AIM OF THE EXERCISE: Where the material below has a line containing "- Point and", start repeating exactly, and keep going through the line containing "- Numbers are", with no other lines.

◆ ◆ ◆ ◆ ◆

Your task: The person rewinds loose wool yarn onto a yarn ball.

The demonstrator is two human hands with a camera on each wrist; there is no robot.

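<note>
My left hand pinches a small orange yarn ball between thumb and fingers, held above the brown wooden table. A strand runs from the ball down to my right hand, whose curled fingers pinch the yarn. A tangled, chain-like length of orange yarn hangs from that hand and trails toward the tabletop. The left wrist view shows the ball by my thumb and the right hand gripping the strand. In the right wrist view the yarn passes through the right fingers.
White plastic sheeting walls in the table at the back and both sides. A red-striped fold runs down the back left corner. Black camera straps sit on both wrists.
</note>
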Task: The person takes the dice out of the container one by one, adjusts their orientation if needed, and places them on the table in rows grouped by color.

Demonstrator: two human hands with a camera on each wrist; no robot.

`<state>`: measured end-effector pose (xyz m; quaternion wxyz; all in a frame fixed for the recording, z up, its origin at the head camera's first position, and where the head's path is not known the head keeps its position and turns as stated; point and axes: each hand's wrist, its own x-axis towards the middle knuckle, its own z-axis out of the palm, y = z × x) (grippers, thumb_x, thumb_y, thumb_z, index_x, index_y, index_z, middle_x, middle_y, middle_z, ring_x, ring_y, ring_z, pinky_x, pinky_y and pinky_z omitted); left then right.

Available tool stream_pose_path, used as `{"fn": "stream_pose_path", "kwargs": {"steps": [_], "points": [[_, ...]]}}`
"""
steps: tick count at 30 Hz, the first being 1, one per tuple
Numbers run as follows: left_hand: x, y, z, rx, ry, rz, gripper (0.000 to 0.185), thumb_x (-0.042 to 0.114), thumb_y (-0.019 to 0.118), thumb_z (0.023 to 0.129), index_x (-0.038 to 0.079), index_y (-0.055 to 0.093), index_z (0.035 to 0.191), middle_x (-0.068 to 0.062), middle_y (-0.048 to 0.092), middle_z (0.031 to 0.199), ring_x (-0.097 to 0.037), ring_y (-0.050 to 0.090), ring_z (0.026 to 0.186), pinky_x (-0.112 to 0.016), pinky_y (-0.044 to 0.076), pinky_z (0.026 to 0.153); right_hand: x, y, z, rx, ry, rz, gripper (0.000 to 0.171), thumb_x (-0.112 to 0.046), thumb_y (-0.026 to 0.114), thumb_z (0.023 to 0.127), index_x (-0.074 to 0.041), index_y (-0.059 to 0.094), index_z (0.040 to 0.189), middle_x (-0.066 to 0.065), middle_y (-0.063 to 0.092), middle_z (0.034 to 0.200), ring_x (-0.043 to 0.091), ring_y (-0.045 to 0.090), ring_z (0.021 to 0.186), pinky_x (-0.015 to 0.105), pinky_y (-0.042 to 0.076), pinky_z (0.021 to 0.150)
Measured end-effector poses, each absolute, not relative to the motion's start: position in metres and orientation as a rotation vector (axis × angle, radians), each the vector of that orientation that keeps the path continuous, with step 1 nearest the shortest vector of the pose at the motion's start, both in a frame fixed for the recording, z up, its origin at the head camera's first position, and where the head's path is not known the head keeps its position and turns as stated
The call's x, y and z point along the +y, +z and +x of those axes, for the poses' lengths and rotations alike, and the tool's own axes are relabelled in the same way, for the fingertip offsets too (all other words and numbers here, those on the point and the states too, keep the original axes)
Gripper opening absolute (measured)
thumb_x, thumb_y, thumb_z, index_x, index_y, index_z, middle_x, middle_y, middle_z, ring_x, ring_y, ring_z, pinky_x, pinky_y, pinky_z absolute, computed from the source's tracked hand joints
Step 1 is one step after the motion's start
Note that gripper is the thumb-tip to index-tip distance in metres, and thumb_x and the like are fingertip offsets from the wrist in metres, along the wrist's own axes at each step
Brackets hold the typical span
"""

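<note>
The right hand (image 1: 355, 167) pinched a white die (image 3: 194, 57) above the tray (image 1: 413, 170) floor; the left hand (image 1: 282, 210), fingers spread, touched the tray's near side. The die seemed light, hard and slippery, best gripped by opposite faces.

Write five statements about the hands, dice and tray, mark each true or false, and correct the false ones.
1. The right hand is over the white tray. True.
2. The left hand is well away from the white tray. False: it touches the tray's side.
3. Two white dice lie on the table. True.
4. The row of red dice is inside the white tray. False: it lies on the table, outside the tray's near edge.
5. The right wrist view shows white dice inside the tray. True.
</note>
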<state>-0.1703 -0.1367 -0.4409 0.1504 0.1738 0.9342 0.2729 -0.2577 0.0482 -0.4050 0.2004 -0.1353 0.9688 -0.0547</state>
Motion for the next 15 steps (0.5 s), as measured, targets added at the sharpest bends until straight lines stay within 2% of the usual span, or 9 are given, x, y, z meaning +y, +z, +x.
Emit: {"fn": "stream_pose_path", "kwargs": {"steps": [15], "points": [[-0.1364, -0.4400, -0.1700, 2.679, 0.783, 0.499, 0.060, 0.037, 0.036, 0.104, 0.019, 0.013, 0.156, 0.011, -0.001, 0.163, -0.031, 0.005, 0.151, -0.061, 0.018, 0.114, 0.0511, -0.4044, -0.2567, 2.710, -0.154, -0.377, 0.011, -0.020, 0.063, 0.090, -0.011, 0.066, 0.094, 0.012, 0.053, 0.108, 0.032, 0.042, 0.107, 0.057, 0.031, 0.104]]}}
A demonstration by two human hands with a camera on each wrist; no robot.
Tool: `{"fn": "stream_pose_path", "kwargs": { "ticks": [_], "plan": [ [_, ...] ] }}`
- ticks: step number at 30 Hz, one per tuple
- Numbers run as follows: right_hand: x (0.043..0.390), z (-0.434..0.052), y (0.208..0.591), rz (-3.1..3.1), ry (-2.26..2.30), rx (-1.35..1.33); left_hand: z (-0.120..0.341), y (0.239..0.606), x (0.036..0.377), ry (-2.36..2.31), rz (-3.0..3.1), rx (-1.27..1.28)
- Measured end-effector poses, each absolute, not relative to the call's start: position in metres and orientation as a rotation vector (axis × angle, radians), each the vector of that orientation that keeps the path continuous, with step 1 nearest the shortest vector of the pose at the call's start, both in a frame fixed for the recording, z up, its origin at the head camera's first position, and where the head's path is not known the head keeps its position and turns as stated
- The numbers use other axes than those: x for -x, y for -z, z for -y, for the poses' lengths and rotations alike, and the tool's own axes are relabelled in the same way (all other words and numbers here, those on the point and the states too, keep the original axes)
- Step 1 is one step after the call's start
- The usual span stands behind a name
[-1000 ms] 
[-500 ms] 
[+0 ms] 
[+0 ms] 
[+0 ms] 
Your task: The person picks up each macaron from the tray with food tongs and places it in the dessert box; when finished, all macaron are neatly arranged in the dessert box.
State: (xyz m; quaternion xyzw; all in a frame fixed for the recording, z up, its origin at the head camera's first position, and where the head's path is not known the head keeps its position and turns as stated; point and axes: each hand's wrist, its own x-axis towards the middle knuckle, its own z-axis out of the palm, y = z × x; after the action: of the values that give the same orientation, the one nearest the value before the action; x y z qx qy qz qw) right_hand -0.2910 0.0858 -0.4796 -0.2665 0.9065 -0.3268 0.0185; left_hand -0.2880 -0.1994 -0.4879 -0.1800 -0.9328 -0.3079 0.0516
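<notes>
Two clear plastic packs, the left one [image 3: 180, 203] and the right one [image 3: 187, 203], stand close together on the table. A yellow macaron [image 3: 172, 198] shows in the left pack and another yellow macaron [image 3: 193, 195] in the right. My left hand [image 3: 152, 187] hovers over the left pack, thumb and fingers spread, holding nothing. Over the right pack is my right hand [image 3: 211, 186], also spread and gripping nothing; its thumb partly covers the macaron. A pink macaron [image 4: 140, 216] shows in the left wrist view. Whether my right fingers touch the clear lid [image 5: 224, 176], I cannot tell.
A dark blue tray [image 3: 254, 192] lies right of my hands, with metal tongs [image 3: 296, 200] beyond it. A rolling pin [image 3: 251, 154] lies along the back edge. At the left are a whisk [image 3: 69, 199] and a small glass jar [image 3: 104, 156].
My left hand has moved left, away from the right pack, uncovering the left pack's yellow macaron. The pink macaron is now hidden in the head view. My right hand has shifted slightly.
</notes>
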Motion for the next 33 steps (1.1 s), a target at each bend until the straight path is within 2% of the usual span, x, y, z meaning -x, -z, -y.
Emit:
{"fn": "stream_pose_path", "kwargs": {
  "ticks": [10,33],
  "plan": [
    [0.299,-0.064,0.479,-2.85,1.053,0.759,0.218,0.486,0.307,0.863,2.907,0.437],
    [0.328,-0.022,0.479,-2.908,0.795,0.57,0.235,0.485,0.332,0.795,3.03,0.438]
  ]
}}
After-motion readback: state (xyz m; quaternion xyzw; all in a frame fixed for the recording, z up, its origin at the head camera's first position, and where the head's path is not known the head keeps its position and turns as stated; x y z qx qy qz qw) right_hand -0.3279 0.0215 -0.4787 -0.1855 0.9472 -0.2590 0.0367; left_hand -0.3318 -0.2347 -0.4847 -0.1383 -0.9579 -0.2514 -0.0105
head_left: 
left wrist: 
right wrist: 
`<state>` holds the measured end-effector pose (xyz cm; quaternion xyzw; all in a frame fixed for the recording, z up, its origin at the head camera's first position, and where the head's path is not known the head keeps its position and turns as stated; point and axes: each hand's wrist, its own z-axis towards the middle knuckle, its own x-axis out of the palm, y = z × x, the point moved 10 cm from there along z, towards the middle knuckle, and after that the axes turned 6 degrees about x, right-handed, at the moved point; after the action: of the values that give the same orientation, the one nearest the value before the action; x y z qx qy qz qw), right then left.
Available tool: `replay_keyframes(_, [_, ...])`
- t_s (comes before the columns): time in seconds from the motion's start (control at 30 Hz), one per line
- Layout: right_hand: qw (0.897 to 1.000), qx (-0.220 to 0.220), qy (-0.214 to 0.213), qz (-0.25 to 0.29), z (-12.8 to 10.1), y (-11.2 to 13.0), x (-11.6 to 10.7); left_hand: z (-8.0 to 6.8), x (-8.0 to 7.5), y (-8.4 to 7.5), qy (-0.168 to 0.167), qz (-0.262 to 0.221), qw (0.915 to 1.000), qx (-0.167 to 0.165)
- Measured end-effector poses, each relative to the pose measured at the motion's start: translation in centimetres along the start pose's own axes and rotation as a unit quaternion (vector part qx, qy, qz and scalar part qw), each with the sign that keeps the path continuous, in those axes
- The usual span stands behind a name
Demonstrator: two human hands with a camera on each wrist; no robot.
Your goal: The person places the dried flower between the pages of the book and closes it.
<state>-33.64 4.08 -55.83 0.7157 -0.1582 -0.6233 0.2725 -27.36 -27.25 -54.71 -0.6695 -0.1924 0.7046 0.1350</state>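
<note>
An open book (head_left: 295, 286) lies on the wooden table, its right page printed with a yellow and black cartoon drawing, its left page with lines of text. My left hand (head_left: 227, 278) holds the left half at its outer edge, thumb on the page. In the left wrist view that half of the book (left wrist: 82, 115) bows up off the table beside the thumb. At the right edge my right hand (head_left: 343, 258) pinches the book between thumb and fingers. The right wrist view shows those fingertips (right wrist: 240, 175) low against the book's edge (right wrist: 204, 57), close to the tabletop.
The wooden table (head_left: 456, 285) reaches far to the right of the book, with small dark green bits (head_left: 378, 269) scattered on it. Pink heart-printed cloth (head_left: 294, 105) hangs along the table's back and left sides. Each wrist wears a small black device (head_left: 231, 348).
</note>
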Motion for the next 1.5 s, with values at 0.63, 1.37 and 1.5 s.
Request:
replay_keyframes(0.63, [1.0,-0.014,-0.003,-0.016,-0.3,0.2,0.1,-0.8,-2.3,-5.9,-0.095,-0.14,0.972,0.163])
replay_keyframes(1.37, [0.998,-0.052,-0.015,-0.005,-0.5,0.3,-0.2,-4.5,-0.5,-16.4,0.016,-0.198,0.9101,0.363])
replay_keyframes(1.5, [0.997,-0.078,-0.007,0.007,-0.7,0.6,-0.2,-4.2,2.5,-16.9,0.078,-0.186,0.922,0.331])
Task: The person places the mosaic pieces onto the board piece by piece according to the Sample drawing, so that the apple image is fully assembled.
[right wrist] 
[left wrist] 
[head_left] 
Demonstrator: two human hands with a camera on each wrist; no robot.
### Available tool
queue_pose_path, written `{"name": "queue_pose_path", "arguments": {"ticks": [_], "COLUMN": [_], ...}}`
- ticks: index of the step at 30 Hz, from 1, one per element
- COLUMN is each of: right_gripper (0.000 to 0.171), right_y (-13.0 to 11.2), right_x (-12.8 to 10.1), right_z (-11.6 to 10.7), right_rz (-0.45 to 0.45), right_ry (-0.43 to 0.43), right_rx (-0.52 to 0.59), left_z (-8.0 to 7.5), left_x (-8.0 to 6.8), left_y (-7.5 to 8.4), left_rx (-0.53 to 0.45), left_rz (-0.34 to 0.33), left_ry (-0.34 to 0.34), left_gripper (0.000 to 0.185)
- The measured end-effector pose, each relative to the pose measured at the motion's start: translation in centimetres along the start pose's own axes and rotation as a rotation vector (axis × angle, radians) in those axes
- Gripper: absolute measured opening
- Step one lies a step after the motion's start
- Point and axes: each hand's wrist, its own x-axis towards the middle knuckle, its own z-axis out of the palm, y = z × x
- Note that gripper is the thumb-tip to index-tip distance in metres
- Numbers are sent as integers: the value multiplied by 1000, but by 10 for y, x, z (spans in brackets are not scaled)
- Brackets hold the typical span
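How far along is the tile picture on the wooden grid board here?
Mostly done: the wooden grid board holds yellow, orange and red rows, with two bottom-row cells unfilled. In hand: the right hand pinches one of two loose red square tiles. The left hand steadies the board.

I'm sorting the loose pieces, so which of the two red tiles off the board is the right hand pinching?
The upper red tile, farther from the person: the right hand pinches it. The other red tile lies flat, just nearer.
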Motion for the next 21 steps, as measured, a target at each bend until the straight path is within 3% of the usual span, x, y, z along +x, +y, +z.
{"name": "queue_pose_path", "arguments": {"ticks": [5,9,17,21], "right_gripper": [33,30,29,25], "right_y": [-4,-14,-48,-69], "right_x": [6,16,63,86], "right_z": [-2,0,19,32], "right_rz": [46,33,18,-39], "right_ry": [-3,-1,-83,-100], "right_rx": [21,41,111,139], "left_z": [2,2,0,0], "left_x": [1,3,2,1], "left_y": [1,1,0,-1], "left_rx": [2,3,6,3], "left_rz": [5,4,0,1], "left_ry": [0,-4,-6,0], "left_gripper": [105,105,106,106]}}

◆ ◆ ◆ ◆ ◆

ANSWER BOX:
- Point and axes: each hand's wrist, its own x-axis towards the middle knuckle, its own z-axis out of the palm, y = z × x
- Note that gripper is the thumb-tip to index-tip distance in metres
- Numbers are sent as integers: the value multiplied by 1000, but by 10 for y, x, z (spans in brackets are not scaled)

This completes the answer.